Jim Morrison and The Doors in cultural, popular and academic history for the month of March
Explore Jim Morrison and The Doors place in a unique timing, and the cultural, social and historical events which led up to that time


1706 - Johann Pachelbel , composer of the famous Canon dies.

1817 - Poems by John Keats, the poet's first volume, is published.

1802 - Ludwig van Beethoven publishes one of the most famous piano pieces ever written, the Moonlight Sonata (Sonata number 14 in C Sharp Minor, Opus 27, number 2.)

1845 - Florida becomes the 27th state. The name comes from the Spanish phrase Pascua Florida, or “Flowery Easter.” Ponce de León gave it the name when he landed there on Easter Day 1513. For the first fifty years of the state’s history, the southern half of the peninsula remained virtually unpopulated.

1911 - Film actress Jean Harlow (Harlean Carpenter) is born. Among her films are Platinum Blonde, Red Dust, Bombshell, Dinner at Eight, China Seas and Libeled Lady.

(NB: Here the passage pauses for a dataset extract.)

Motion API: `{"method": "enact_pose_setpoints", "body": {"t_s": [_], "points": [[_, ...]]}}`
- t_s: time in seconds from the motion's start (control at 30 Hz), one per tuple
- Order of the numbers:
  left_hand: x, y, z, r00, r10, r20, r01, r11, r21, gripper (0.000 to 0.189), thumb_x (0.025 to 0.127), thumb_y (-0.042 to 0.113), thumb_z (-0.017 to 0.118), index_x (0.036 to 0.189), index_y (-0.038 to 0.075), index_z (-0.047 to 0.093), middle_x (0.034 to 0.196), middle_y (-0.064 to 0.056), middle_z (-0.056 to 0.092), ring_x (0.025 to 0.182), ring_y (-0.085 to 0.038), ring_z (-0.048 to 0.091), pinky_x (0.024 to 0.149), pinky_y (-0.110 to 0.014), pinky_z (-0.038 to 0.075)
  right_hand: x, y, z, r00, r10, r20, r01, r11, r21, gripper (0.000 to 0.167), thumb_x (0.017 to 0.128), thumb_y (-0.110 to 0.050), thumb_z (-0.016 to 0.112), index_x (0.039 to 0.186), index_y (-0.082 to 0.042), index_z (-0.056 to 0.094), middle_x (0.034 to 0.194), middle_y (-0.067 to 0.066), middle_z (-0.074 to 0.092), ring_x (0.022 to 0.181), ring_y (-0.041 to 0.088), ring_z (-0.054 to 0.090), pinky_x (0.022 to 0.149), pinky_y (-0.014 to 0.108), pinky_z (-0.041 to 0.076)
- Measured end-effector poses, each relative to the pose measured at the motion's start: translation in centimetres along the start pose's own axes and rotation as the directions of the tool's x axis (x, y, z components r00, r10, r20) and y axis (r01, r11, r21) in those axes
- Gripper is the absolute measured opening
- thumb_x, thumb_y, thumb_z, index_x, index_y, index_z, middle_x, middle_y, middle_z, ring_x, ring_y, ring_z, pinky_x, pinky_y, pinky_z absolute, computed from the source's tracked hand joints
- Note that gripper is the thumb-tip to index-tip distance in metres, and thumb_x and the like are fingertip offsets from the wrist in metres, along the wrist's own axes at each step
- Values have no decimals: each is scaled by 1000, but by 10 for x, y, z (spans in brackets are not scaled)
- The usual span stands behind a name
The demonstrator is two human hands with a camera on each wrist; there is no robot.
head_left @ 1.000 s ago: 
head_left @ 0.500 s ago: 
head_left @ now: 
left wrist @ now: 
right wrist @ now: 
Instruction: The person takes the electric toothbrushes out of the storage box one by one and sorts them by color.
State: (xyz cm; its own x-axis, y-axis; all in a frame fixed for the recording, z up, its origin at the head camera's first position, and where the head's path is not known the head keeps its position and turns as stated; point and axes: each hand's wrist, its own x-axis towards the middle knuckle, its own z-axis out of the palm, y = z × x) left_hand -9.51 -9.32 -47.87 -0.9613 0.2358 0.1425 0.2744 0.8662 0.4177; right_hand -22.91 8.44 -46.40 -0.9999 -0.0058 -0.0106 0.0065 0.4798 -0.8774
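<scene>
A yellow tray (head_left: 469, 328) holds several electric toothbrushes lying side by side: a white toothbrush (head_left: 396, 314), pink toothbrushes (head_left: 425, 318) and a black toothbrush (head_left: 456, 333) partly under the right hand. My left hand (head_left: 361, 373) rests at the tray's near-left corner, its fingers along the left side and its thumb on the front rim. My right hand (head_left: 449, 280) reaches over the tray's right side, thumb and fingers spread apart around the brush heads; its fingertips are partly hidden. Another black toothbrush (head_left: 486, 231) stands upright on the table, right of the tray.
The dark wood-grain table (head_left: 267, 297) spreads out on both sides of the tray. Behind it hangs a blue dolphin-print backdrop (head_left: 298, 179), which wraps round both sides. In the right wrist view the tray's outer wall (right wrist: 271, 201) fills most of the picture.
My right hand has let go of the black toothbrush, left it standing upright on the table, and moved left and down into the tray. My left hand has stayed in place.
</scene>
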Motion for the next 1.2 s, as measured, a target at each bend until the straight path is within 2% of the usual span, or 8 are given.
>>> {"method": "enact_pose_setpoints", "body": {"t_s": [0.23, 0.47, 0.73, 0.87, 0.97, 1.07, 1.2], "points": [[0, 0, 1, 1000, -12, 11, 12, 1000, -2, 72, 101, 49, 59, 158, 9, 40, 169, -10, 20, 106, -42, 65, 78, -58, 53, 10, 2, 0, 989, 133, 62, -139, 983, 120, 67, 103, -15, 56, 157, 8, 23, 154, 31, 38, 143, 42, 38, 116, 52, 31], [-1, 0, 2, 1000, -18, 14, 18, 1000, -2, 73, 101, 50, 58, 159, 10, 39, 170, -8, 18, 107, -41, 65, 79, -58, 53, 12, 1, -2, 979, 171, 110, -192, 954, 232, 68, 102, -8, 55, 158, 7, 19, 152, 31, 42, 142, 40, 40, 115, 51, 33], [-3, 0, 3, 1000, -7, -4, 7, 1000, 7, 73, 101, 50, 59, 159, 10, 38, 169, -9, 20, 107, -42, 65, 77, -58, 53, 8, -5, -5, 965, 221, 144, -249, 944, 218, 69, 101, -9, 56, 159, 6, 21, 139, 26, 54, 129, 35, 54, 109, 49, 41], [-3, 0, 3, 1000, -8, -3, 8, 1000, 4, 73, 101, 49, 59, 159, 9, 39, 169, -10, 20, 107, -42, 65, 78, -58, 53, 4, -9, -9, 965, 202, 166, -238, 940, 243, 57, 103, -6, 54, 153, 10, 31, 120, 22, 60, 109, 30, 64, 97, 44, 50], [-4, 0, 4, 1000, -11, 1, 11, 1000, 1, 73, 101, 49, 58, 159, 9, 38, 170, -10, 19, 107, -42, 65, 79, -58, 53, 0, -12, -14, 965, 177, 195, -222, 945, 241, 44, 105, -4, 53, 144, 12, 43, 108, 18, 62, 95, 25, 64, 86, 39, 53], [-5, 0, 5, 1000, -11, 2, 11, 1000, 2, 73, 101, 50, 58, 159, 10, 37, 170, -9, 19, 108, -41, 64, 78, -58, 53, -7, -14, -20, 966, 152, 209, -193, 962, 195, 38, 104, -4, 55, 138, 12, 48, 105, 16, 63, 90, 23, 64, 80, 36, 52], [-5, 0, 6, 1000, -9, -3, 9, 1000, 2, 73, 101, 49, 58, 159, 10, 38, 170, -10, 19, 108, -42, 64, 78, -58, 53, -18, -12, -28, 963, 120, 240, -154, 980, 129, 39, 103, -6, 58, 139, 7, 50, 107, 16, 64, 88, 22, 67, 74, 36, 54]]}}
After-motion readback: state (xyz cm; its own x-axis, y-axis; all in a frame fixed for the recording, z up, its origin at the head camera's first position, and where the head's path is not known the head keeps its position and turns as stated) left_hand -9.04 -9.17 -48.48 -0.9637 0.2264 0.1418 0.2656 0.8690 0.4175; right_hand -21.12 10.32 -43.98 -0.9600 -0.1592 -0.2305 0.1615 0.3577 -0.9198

1915 - D.W. Griffith's controversial film The Birth of a Nation premieres. The film, starring Lillian Gish and a cast of thousands, was based on a play called The Clansman, and was immediately denounced by the NAACP as "the meanest vilification of the Negro race." Despite its racism, the film was responsible for dozens of technical innovations, particularly in the use of tracking shots and close-ups. In its first decade, the film grossed eighteen million dollars, making it one of the most lucrative films of all time.

1922 - F. Scott Fitzgerald's The Beautiful and the Damned is published. The novelist later told his daughter that despite the connotations that everyone attributed to it, the book was not to be read as a chronicle of his marriage to Zelda Sayre.

1926 - Poet James Merrill is born in New York City. He was the son of investment banker Charles E. Merrill, the founder of Merrill Lynch. At the age of eight, young James was already writing a poem a day. His parents divorced when he was thirteen, and the event had a profound influence on his life, becoming a recurring theme in his poetry. His collection, First Poems, was published in 1951, to great acclaim. He followed with fourteen more volumes of poetry, including the award-winning Nights and Days (1966, National Book Award), Braving the Elements (1972, Bollingen Prize), and Divine Comedies (1976, Pulitzer Prize). He died of a heart attack in 1995.

1938 - Guitarist Willie Chambers of the Afro-American psychedelicists the Chambers Brothers, is born in Flora, Michigan. They will have a big hit with the psychedelic masterpiece Time Has Come Today.

1939 - In Bombay, Ghandi begins a fast to protest the state's autocratic rule.

1942 - The Searchers guitarist and vocalist, Mike Pender is born Michael John Prendergast in that cradle of British rock, Liverpool. The Searchers had hits with Needles and Pins and Love Potion No. 9.

1944 - Jance Garfat, bassist and vocalist with Dr. Hook is born in California. Among Dr. Hook’s hits was the tongue-in-cheek The Cover of Rolling Stone.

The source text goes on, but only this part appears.